I turned back to face forward, and then Emily stepped out from behind the curtain. As I saw her, I heard Kirsten's voice in my head, explaining why she was scared to show her film: This is personal, she'd said. Real. This moment was, too, even if you couldn't tell at first glance. It was fake on the outside, but so true within. You only had to look, really look, to tell.

The weird thing was that all fall, at school, rehearsals, anytime we passed, Emily wouldn't meet my eyes. It was like she didn't want to see me at all. But this time as we approached each other, I could feel her staring at me, willing me to turn my head, pulling my gaze in her direction. I fought it as hard as I could. But just as she passed me, I gave in.

She knew. I could tell with one glance, one look, one simple instant. It was her eyes. Despite the thick makeup, they were still dark-rimmed, haunted, and sad. Most of all, though, they were familiar. The fact that we were in front of hundreds of strangers changed nothing at all. I'd spent a summer with those same eyes—scared, lost, confused—staring back at me. I would have known them anywhere.

Chapter Thirteen

"Sophie!"

It was the annual end-of-year party, the previous June, and I was late. Emily's voice, saying this, was the first thing I heard when I stepped in the door.

At the time I couldn't see her—the foyer was packed, the stairs crowded with people as well—but then, a moment later, she rounded the corner, a beer in each hand. When she saw me, she smiled. "There you are," she said. "What took you so long?"
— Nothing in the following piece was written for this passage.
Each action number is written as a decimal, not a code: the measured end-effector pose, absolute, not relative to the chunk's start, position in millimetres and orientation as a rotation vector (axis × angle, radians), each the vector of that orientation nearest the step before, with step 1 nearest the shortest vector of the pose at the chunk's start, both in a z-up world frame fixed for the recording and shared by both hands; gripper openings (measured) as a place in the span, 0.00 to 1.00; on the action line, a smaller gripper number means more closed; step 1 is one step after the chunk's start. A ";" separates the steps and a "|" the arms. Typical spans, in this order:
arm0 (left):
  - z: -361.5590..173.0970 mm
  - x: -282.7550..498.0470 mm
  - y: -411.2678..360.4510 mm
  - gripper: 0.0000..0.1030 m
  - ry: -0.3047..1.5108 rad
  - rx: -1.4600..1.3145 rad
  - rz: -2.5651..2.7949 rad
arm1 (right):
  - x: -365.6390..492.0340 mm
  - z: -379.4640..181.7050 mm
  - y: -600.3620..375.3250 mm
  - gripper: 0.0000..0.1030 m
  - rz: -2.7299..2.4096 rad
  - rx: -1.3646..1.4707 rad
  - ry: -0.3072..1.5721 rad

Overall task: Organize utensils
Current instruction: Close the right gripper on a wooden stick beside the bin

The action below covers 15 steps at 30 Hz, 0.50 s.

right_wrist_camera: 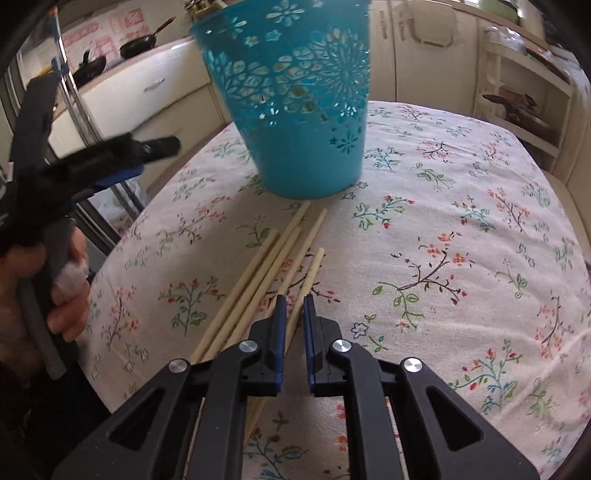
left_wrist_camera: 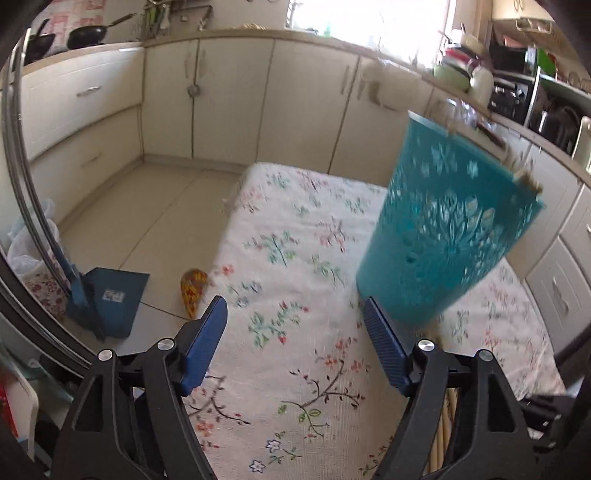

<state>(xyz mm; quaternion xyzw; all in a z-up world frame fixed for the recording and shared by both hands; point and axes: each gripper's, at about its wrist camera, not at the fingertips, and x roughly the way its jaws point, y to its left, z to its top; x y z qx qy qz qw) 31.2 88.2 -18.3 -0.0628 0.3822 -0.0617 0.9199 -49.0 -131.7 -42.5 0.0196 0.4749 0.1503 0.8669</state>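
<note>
A teal perforated utensil holder [right_wrist_camera: 295,99] stands on the floral tablecloth [right_wrist_camera: 461,229]; it also shows in the left wrist view [left_wrist_camera: 447,232], with chopstick ends sticking out of its rim [left_wrist_camera: 524,173]. Several pale wooden chopsticks [right_wrist_camera: 266,273] lie on the cloth in front of it. My right gripper [right_wrist_camera: 293,301] hovers low over their near ends, jaws narrowly apart, with one chopstick passing between them, not clamped. My left gripper [left_wrist_camera: 295,308] is wide open and empty, left of the holder; it shows at the left in the right wrist view [right_wrist_camera: 110,162].
Kitchen cabinets [left_wrist_camera: 236,99] and a countertop with pans [left_wrist_camera: 86,35] surround the table. A blue dustpan [left_wrist_camera: 107,299] lies on the floor left of the table. An open shelf unit [right_wrist_camera: 524,99] stands behind the table at right.
</note>
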 end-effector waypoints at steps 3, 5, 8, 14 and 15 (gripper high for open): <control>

I had a flash of my mother's face an hour earlier, how her eyes had widened when Whitney pushed back her chair, then slammed it against the table, making all our plates jump. This time, the issue had been chicken, specifically the half a breast my father had deposited on Whitney's plate. After cutting it up into quarters, then eighths, then impossibly small sixteenths, she'd pushed it all to the side before commencing to eat her salad, chewing each bite of lettuce for what seemed like ages. My parents and I acted like we weren't watching this, like we weren't even aware, keeping a conversation about the weather somehow aloft among the three of us. Still, a few minutes later, when Whitney dropped her napkin on her plate, I watched it drift down, draping the chicken like a magician's scarf as she willed it to disappear. No luck. My father told her to finish her food, and then she exploded.